Copy the complete listing that follows, letter for letter.

Dataset section

+++

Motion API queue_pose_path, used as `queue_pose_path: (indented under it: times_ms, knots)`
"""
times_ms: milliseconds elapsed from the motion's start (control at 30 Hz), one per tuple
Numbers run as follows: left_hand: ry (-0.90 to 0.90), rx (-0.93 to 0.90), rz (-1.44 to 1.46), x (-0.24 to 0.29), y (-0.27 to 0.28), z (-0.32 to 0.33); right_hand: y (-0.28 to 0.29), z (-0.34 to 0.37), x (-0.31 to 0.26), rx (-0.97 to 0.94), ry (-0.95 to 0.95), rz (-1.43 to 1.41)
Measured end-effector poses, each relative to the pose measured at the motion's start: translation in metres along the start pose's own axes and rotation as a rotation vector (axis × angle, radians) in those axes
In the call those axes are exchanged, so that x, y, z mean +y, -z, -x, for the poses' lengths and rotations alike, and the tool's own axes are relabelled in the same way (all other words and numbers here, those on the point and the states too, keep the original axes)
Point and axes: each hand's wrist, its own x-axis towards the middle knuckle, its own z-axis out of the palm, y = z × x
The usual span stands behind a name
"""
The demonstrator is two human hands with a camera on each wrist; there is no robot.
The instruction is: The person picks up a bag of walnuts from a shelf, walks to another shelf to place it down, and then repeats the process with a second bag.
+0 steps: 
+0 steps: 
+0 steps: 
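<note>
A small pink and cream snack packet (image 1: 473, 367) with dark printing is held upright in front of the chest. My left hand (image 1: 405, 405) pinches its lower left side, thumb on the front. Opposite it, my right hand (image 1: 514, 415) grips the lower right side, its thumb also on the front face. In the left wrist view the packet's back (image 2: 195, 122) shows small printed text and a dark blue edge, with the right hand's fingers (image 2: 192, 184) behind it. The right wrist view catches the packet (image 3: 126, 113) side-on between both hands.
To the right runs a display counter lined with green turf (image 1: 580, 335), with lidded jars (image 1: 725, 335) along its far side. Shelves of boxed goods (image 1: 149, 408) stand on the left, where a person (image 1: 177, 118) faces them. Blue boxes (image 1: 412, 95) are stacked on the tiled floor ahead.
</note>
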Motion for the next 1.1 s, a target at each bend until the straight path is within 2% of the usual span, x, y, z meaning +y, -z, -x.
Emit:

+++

Solution for this exercise
Motion API queue_pose_path, used as `queue_pose_path: (indented under it: times_ms, knots)`
"""
times_ms: milliseconds elapsed from the motion's start (control at 30 Hz), one per tuple
Numbers run as follows: left_hand: ry (-0.90 to 0.90), rx (-0.93 to 0.90), rz (-1.44 to 1.46), x (-0.24 to 0.29), y (-0.27 to 0.28), z (-0.32 to 0.33); right_hand: y (-0.28 to 0.29), z (-0.34 to 0.37), x (-0.31 to 0.26), rx (-0.97 to 0.94), ry (-0.95 to 0.95), rz (-1.43 to 1.41)
Measured end-effector poses, each relative to the pose measured at the motion's start: translation in metres along the start pose's own axes and rotation as a rotation vector (axis × angle, radians) in those axes
In the call those axes are exchanged, so that x, y, z mean +y, -z, -x, for the poses' lengths and rotations alike, and the tool's own axes are relabelled in the same way (all other words and numbers here, those on the point and the states too, keep the original axes)
Point and axes: each hand's wrist, its own x-axis towards the middle knuckle, its own z-axis out of the palm, y = z × x
The usual span stands behind a name
"""
The demonstrator is two human hands with a camera on each wrist; there is no robot.
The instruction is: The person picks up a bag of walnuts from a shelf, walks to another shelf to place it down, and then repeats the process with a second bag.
+0 steps: 
+0 steps: 
+0 steps: 
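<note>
A small pink and cream snack packet (image 1: 473, 367) with dark printing is held upright in front of the chest. My left hand (image 1: 405, 405) pinches its lower left side, thumb on the front. Opposite it, my right hand (image 1: 514, 415) grips the lower right side, its thumb also on the front face. In the left wrist view the packet's back (image 2: 195, 122) shows small printed text and a dark blue edge, with the right hand's fingers (image 2: 192, 184) behind it. The right wrist view catches the packet (image 3: 126, 113) side-on between both hands.
To the right runs a display counter lined with green turf (image 1: 580, 335), with lidded jars (image 1: 725, 335) along its far side. Shelves of boxed goods (image 1: 149, 408) stand on the left, where a person (image 1: 177, 118) faces them. Blue boxes (image 1: 412, 95) are stacked on the tiled floor ahead.
</note>
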Motion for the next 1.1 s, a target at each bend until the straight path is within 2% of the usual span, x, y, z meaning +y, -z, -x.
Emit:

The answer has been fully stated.